**Assigned task:** The listing below has to be output exactly as given, less its pictures.

####################

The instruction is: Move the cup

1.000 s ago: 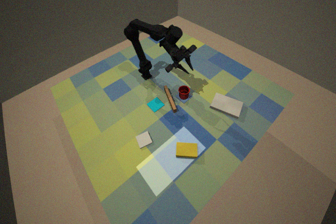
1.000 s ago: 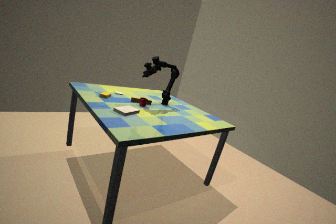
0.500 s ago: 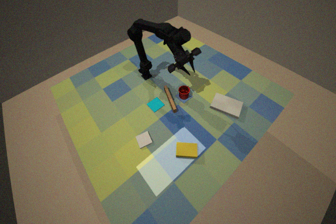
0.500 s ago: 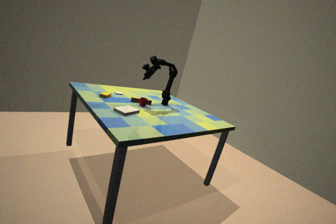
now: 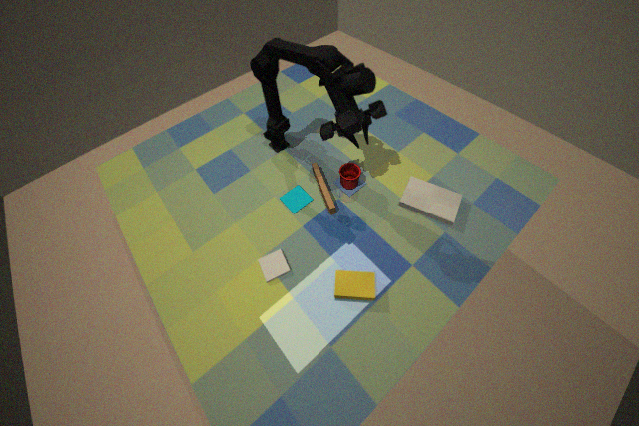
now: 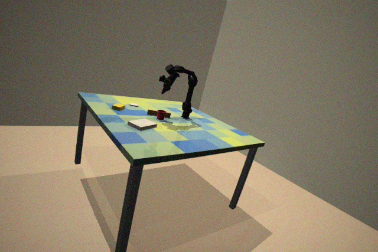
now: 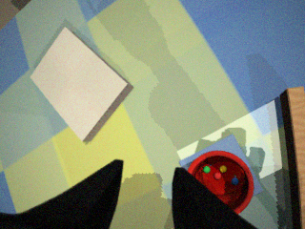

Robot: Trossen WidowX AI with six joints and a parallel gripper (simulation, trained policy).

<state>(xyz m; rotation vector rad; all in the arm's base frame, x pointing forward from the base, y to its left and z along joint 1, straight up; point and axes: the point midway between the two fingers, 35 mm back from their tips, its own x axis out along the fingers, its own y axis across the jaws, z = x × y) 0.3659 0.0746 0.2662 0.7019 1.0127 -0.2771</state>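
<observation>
One red cup [image 5: 349, 175] [image 6: 160, 114] [image 7: 220, 183] is the piece to be moved. Top view: it stands upright on a blue pad [image 5: 352, 192] [image 7: 232, 143] on the counter [image 5: 371, 359] [image 6: 195, 145] [image 7: 157, 86], below the raised jaws [image 5: 361, 145] [image 6: 163, 92] and apart from them. A wooden bar [image 5: 323, 188] [image 6: 152, 111] [image 7: 296, 143] lies between it and the cyan pad [image 5: 296, 199], judged to be the goal.

Exterior view: jaws high above the counter, pointing down at a slant; clear air separates the fingertips from the cup's rim. The bar stands behind the cup.

Wrist view: jaws partly spread, nothing between them. The cup opening shows marbles [image 7: 217, 176] inside and lies to the right of the gap, partly behind the right-hand finger. The bar is farther right. The cup being round, no long axis governs the approach. Judgement: the jaws must shift toward the bar side, widen, then descend; lowering as aligned risks a finger striking the rim and spilling marbles.
</observation>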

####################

**The answer:**
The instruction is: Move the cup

1.000 s ago: 
1.000 s ago: 
0.500 s ago: 
0.500 s ago: 
now: 
now: 
now: 

Robot: Trossen WidowX AI with six joints and a parallel gripper (simulation, trained policy).

<state>(xyz m; rotation vector rad; all in the arm's base frame, x pointing forward from the base, y to its left and z along joint 1, straight up; point and axes: the point midway between the two fingers, 35 mm back from their tips, its own x axis out along the fingers, its own y axis across the jaws, z = x × y) 0.3659 0.0746 0.2662 0.7019 1.0127 -0.2771</state>
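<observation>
One red cup [image 5: 349, 175] [image 6: 160, 114] [image 7: 220, 183] is the piece to be moved. Top view: it stands upright on a blue pad [image 5: 352, 192] [image 7: 232, 143] on the counter [image 5: 371, 359] [image 6: 195, 145] [image 7: 157, 86], below the raised jaws [image 5: 361, 145] [image 6: 163, 92] and apart from them. A wooden bar [image 5: 323, 188] [image 6: 152, 111] [image 7: 296, 143] lies between it and the cyan pad [image 5: 296, 199], judged to be the goal.

Exterior view: jaws high above the counter, pointing down at a slant; clear air separates the fingertips from the cup's rim. The bar stands behind the cup.

Wrist view: jaws partly spread, nothing between them. The cup opening shows marbles [image 7: 217, 176] inside and lies to the right of the gap, partly behind the right-hand finger. The bar is farther right. The cup being round, no long axis governs the approach. Judgement: the jaws must shift toward the bar side, widen, then descend; lowering as aligned risks a finger striking the rim and spilling marbles.
</observation>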

The output given is complete.